What to work on: Please restate each line of the data that follows word for word, skipping any image.

*** Begin section ***

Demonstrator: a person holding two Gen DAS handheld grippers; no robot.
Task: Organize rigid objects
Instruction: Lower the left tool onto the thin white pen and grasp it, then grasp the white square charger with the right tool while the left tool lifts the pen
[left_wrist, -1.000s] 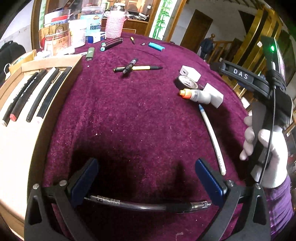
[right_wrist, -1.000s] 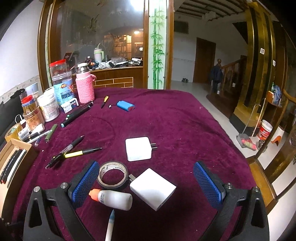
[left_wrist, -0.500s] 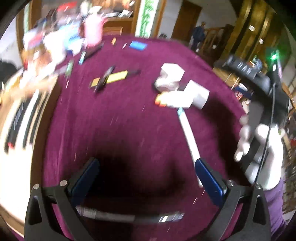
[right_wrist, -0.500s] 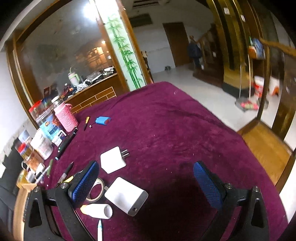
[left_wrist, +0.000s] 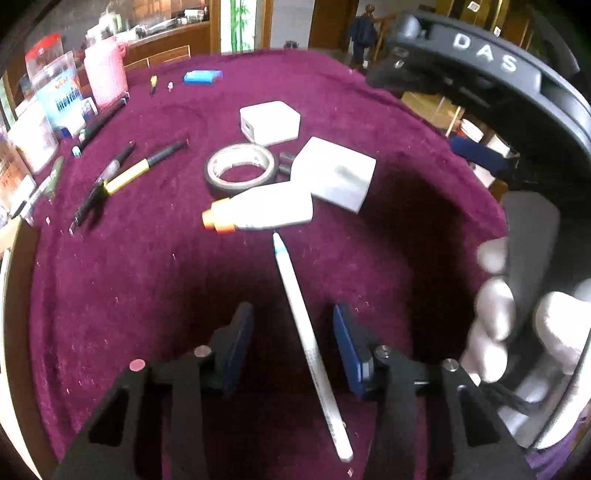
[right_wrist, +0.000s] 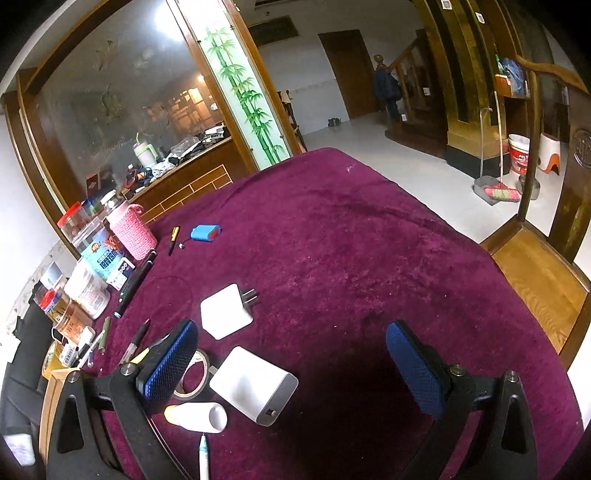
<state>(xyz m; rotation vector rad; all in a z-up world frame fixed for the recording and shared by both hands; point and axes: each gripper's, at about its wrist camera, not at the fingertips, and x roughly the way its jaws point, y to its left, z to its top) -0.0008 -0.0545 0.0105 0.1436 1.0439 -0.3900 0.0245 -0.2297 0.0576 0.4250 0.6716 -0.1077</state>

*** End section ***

Response box:
Demonstrator: a person holding two Gen DAS handheld grippers; no robot.
Task: Organize rigid objects
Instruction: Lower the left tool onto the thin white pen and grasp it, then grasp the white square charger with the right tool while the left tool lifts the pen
[left_wrist, -1.000s] 
[right_wrist, -1.000s] 
[left_wrist, -0.500s] 
[right_wrist, -0.500s] 
[left_wrist, +0.000s] 
[right_wrist, +0.000s] 
<state>(xyz m; rotation vector rad; all in a z-up world frame fixed for the recording and shared by both hands; point and axes: each gripper's, at about its wrist camera, not at the fingertips, and x roughly the way its jaws point, y to its left, z to its top) -0.0008 -0.0545 0.0105 0.1436 1.0439 -0.3900 0.0245 -0.2297 0.0576 0.4250 0.6716 -0.1077</state>

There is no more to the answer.